My short term experimental cheddar is exactly like that (an error that turned out great).  I tasted it after about 3 weeks and was very unsatisfied, so I tossed it in the back of the cave and then totally forgot about it.... I had intended on bagging it, but placed it in a container for the "short term" which turned out to be a couple of months. The other day I was trying to get caught up on my cheese maintenance and spotted it behind stuff and, well, "yikes" was an understatement.
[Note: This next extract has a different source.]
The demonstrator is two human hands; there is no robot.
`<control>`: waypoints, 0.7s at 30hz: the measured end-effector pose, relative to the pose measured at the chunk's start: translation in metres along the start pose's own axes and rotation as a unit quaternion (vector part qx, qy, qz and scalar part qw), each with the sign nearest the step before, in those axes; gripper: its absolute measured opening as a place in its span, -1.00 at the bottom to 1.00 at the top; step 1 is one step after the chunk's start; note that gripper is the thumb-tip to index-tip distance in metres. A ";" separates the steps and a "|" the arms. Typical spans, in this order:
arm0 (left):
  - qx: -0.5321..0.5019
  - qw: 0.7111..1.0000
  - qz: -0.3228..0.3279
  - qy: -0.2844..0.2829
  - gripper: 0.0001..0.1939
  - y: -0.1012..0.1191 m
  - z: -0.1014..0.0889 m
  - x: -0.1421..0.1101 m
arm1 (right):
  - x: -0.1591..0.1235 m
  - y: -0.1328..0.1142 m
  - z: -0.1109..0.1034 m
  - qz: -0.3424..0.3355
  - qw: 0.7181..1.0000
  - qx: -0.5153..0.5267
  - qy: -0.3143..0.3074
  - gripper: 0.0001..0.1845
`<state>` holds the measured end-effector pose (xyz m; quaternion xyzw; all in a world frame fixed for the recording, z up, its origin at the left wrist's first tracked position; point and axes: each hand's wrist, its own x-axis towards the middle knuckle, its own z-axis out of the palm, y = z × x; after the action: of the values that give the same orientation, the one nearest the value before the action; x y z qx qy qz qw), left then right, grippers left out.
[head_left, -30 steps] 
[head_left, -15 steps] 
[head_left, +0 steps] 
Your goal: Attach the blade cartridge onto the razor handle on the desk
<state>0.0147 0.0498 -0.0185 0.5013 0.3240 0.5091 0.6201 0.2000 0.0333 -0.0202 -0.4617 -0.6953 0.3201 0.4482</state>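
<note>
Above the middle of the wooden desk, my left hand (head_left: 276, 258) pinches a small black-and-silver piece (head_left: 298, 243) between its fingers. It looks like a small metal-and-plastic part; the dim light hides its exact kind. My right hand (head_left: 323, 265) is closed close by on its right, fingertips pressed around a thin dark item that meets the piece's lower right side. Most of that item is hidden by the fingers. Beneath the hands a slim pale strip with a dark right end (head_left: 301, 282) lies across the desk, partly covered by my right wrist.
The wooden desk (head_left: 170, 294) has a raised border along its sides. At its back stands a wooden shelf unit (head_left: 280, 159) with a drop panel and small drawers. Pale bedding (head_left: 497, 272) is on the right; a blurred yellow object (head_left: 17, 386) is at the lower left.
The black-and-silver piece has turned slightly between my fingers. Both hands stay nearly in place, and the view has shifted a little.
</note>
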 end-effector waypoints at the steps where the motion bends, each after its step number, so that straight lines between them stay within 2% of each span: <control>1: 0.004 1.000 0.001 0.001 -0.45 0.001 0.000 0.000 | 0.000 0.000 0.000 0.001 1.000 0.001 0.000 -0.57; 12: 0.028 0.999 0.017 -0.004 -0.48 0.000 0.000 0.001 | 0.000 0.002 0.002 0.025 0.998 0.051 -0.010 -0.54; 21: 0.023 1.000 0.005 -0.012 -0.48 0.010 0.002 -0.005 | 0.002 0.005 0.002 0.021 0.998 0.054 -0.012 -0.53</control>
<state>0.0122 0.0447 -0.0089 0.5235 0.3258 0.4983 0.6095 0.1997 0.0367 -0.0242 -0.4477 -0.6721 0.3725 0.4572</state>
I should have taken a picture of it pre-wash. I scrubbed and washed it and got it all cleaned up (it had EVERYTHING growing on it...) and noticed it felt a bit softish. Much softer than I would expect from a cheddar. So I chopped a piece off and tasted it and it tasted kinda like a cross between a muenster and a swiss. Very tasty. My daughter didnt like it, she called it a "stinky cheese" but that would not have been quite my characterization. Her husband, however, thought it was outstanding as did my wife.  I think I have a small section of the wheel left which I will photograph and post when I get a chance. Have been incredibly busy and as a result my cheese time has been compromised.

I also have a couple of cheddars that had sprouted some blue on them.  Oh well...que sera'!